Nefer - JAZDA PO BANDZIE. Teściowej Dedykuję :)
MAM PROJEKT DOMU
Jest śliczny : oprawiony w granatowe, śliczne okadeczki z hologramami :)
To dobry znak :):)
Poczytałam - niewiele zrozumiałam, ale pewnie poczytam jeszcze z 56 razy.
Mąż ( już siedzi zagranicą) cierpliwie znosi moje opowieści o "postępach" prac. Chyba robię się monotematyczna ! to straszne.
Projekt jest - dołączony miał być kosztorys nakładczy. W drodze z biura architektonicznego (Koszalin) do mnie (Warszawa) zamienił się z płyty CD na dyskietkę. jakieś cuda.

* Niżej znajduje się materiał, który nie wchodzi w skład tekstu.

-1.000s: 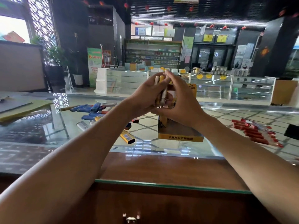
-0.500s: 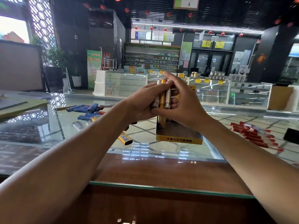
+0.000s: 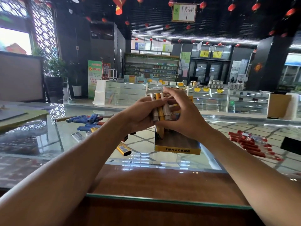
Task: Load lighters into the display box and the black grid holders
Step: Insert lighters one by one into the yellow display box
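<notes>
My left hand [image 3: 140, 115] grips a bunch of lighters [image 3: 160, 110], white and yellow, held upright above the yellow display box [image 3: 177, 148] on the glass counter. My right hand [image 3: 184, 116] closes around the same bunch from the right, its fingers curled over the lighter tops. One yellow lighter [image 3: 160, 133] stands inside the box at its left side. Loose lighters lie on the glass: blue ones [image 3: 86, 119], a white one [image 3: 77, 137], a yellow one [image 3: 123, 148] and a row of red ones [image 3: 250, 144]. No black grid holder is plainly visible.
The glass counter [image 3: 48, 144] has a wooden strip [image 3: 154, 181] at its near edge. A dark object [image 3: 291, 145] lies at the right edge. Papers [image 3: 19, 116] rest at the far left. Shop shelves and display cases stand behind.
The bunch of lighters has tilted and dropped slightly toward the box. My right hand's fingers have spread over the lighter tops. The camera has tipped upward.
</notes>
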`<state>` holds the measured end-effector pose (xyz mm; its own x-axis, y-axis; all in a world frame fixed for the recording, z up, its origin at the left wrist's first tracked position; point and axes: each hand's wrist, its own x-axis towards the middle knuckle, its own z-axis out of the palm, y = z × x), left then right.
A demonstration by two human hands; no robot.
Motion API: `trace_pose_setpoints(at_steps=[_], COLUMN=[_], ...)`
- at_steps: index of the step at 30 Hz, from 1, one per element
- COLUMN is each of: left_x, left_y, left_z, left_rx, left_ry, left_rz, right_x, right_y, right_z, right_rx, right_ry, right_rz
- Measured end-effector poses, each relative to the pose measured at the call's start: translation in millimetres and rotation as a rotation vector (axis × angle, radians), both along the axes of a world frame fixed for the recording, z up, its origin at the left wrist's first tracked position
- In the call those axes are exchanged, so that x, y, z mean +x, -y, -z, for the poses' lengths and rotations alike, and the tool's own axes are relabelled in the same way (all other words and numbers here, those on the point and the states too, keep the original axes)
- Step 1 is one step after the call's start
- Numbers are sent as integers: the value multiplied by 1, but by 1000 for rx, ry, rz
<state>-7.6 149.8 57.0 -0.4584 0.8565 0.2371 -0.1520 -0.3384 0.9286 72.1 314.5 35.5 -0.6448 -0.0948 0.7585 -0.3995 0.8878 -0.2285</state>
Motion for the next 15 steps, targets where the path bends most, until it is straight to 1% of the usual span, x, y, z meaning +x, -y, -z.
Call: trace_pose_setpoints(at_steps=[3, 5, 9, 15], left_x=[-9, -14, -20, -22], left_y=[-3, -5, -8, -9], left_z=[1, 3, 6, 8], left_rx=[41, 59, 70, 85], left_ry=[59, 78, 50, 5], left_rz=[-12, -47, -120, -149], right_x=[0, -2, -4, -8], right_y=[-4, -9, -11, -13], right_z=[2, 3, 4, 6], right_rx=[-148, -185, -273, -378], right_ry=[-13, -23, -4, -15], right_rz=[2, 39, 34, 33])
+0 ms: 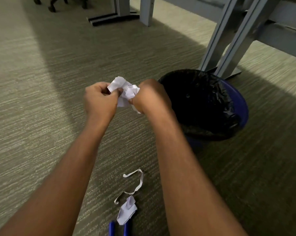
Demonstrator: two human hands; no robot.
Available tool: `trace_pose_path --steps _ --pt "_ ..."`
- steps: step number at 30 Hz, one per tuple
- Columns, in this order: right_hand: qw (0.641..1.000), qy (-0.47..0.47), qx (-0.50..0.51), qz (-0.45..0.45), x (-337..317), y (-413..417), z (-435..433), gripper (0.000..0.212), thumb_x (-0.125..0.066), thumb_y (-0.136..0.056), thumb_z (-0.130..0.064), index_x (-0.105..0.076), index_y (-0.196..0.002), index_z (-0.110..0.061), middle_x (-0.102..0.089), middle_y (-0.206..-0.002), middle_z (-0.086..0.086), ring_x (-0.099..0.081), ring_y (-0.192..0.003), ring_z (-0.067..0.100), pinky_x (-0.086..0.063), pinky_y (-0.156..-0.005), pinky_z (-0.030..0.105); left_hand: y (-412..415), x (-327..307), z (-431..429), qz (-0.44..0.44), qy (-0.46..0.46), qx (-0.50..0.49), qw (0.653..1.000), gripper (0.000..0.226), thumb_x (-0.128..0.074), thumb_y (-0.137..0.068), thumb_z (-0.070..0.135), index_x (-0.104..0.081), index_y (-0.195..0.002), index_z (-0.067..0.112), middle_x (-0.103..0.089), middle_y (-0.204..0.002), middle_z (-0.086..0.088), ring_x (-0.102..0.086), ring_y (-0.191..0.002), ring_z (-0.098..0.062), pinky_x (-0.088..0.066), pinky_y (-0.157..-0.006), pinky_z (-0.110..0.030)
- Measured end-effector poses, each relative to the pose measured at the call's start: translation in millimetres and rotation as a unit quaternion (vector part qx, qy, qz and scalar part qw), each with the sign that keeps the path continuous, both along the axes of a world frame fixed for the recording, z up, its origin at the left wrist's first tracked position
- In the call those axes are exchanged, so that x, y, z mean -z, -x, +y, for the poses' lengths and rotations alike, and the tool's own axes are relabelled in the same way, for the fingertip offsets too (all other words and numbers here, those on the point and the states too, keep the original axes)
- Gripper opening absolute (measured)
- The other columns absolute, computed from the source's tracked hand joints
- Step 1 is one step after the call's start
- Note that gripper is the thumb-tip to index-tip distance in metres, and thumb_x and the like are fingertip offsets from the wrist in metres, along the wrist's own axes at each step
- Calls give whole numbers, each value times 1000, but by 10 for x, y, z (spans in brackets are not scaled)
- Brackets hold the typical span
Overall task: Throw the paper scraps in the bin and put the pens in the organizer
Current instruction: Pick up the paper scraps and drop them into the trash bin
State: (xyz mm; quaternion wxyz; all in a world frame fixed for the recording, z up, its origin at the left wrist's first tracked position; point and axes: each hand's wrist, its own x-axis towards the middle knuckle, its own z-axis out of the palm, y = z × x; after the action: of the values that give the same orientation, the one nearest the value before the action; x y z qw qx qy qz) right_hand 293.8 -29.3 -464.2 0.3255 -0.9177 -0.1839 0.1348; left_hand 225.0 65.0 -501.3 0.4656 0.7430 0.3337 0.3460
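Closest to the camera, right at the bottom edge, two blue pens point(112, 229) poke into view, lying on the carpet point(33, 116). No organizer shows anywhere, so I'd say the pen half of the job isn't started. Touching or just overlapping the pens is a small crumpled scrap point(126, 212), and just past it a long thin curly paper strip point(137, 183) is loose on the floor. Both need picking up.

Further out, both hands are busy with a wad of crumpled paper point(125, 92). The left hand point(99, 99) is pinching one side of it with fingers closed tight, and the right hand point(150, 96) is fisted around the other side, with a bit of paper sticking out under the palm. Looks like they're squashing the scraps together, held above the carpet just beside the bin, not over it yet.

The bin point(242, 106) is to the right, blue with a black bag liner point(203, 103), standing next to a grey desk leg point(218, 46). The inside is too dark to tell if any paper is already in there.

So my read: early-ish, one handful about to go in, two scraps left on the floor, pens untouched.

Brands or writing: nothing readable anywhere. The paper looks blank from here, and the pens are cut off.
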Motion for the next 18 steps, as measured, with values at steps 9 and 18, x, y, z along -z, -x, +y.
trace_pose_path --steps 9,18 --pt "983 38 176 -48 -97 -475 -822 39 -59 -90 -35 -67 -115 -6 -67 -121 15 -64 -112 27 -45 -81 29 -252 -138 -441 -15 17 90 996 9 -76 -75 14 -67 -78 12 -71 -72 -13 -68 -57 -21 -59 -54 -35" --pt "983 108 151 3 36 -524 -1005 62 -73 -83 -26 -50 -137 -6 -54 -140 13 -53 -127 28 -44 -94 28 -478 60 -752 44 -112 195 973 19 -78 -69 17 -72 -86 11 -61 -65 6 -51 -52 1 -41 -51 -9"
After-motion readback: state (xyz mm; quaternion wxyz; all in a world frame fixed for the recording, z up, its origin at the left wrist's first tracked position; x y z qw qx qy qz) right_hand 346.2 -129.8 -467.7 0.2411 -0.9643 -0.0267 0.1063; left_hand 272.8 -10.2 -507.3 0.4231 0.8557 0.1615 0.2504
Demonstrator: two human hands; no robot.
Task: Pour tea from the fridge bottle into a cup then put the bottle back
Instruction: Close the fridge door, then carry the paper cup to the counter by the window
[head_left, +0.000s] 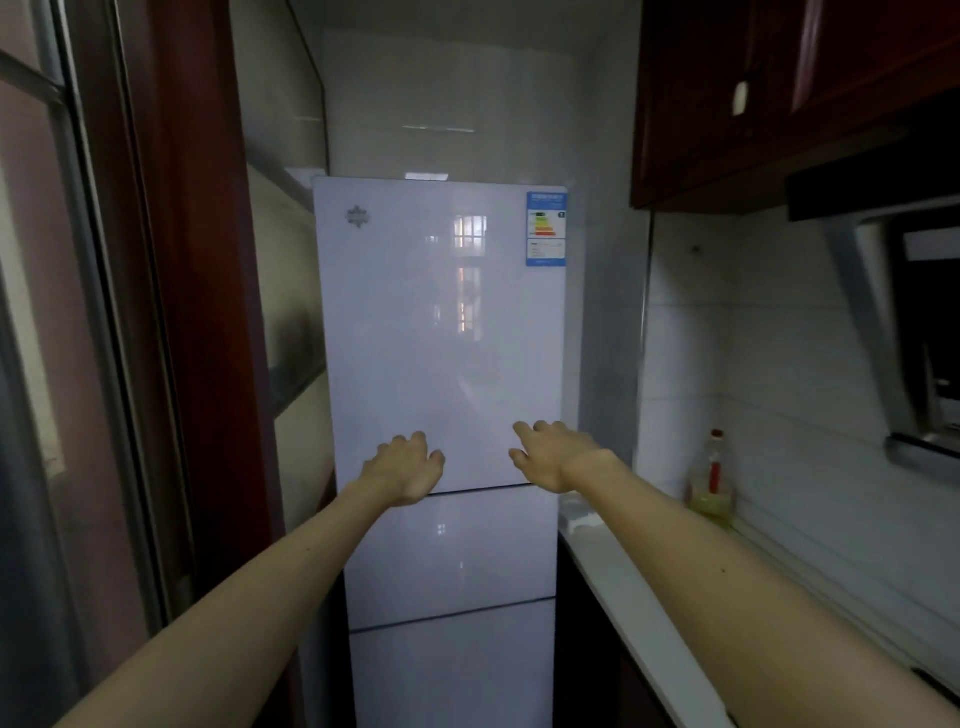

Do tego dyskietka się nie otwiera ! Więc nadal nie wiem jak wygląda kosztorys nakładczy. Napisałam maila do architektów, że poproszę mailem to sobie przegram na CD i będzie cool
Jaka ja jestem asertywna :)
Plan :
1. jutro - notariusz (przepisanie gruntu i wypis z księgi wieczystej)
2. poniedziałek - umówić się z architektem - naniesienie "obektu" na mapę ( i jakoś się nie zdziwię jak jeszcze coś)
3. no i nie wiem czy nie geodeta. Teraz? A może jak już dostanę decyzję o warunkach ?
4. po decyzji o warunkach architekt - dostosowanie
5. wszystkie inne sprawy o których zapomniałam albo nie mam świadomości, że musze je załatwić.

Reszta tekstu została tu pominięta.